Justamente por essa razão, recursos financeiros que poderiam ser guardados, investidos e utilizados para ascensão econômica de uma pessoa ou família negra, acabam sendo realocados para apoiar pais, irmãos, avós, tios e outros familiares nestes aspectos.
Consequentemente, a longo prazo, a formação de um patrimônio financeiro se torna uma realidade distante, ao passo que pessoas brancas, sistematicamente mais privilegiadas e com maior acesso a serviços essenciais de qualidade e mais oportunidades no mercado de trabalho, podem utilizar esses mesmos recursos extras na construção de riqueza financeira.
Black Tax é uma questão social estrutural e precisa ser endereçada como tal
Iniciativas como o Movimento Black Money (que tem como um dos pilares a independência e desenvolvimento econômico da população negra no Brasil), ações afirmativas e soluções como educação financeira, embora tenham seu mérito e importância, não atuam diretamente na estrutura da sociedade, que é o que precisa ser mudado para que esses desafios possam deixar de existir.
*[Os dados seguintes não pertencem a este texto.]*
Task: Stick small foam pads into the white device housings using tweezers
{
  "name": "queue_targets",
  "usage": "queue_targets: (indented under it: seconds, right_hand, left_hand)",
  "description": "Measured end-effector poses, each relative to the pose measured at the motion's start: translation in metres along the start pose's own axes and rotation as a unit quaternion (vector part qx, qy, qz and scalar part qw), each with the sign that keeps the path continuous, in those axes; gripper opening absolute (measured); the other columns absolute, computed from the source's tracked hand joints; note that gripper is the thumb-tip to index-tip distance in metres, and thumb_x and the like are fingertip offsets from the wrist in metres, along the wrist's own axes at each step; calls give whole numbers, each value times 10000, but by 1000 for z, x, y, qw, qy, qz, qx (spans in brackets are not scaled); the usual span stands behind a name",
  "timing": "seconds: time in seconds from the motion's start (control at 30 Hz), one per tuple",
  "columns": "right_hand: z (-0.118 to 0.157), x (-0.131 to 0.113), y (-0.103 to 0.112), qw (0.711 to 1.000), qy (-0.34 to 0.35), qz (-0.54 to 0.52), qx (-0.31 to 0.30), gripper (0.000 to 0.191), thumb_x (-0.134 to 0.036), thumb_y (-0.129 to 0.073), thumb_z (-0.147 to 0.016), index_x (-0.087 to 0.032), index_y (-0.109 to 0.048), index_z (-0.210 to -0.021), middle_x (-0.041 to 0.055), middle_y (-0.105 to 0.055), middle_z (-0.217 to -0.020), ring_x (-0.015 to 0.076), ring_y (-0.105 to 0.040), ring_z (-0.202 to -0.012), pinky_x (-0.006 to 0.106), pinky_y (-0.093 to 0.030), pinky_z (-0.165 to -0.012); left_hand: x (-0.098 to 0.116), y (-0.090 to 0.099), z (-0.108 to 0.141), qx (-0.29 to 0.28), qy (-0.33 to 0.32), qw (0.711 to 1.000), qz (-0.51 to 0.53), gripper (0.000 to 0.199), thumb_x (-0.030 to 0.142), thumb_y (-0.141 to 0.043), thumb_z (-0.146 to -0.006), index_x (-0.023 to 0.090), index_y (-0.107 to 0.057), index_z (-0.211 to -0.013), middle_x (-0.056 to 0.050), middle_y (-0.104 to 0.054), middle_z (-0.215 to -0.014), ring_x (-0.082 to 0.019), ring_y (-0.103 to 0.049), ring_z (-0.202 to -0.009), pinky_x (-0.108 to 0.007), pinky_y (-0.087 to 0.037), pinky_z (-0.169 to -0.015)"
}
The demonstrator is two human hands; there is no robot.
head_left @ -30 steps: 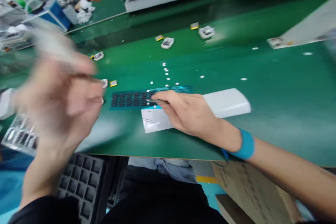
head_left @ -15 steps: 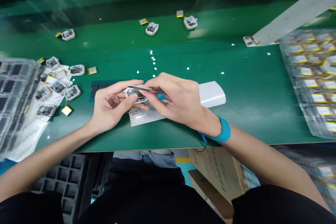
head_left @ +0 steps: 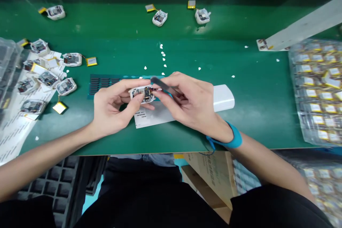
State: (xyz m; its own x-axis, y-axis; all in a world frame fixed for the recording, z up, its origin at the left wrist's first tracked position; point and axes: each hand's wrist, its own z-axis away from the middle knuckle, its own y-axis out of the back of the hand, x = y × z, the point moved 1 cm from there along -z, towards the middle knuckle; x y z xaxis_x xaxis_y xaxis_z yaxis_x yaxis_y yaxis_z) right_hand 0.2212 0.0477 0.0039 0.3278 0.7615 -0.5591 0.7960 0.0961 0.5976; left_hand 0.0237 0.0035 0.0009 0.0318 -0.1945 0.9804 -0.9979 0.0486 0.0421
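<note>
In mid-frame, the left hand [head_left: 113,108] grips a rounded white plastic casing [head_left: 141,89] with exposed circuitry [head_left: 148,94] above the green worktop [head_left: 262,114]; the right hand [head_left: 193,98] has its grip closed around a slim dark-grey tool [head_left: 163,84].

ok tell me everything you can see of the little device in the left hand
The device has a white, plastic-looking shell, open on the side facing the camera, showing a dark circuit board with small parts. The left hand holds it above the green bench, thumb across its open face. The right hand holds a slim dark tool at its right end; whether that touches is unclear.
</note>
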Motion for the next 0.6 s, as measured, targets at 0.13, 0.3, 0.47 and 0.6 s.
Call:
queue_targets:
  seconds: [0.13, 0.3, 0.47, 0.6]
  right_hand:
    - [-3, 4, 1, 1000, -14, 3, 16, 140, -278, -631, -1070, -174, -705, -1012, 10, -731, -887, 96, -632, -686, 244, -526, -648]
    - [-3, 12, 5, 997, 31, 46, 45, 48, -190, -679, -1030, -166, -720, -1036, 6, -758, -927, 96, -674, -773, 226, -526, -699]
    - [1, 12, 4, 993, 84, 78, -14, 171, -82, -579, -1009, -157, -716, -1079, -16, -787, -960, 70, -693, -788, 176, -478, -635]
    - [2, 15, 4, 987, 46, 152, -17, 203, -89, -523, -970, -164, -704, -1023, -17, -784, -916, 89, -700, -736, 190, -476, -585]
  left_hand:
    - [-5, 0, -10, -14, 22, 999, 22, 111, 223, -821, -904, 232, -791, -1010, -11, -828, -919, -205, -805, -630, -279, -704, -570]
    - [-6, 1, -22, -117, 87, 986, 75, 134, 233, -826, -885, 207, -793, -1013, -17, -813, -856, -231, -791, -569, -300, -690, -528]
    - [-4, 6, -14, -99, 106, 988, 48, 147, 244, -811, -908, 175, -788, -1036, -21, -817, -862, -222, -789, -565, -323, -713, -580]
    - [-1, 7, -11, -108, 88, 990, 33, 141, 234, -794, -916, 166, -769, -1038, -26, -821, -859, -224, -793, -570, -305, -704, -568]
É preciso que nossas bases sociais mudem, trazendo o poder público e o setor privado também para a discussão, para que a população negra, que representa 56% da nossa população comece a ter oportunidades e caminhos mais abertos e inclusivos.
Sem esse movimento, seguiremos colocando em pessoas negras o fardo de mudar essa realidade com seus próprios recursos, tornando ainda mais difícil seu crescimento econômico a longo prazo.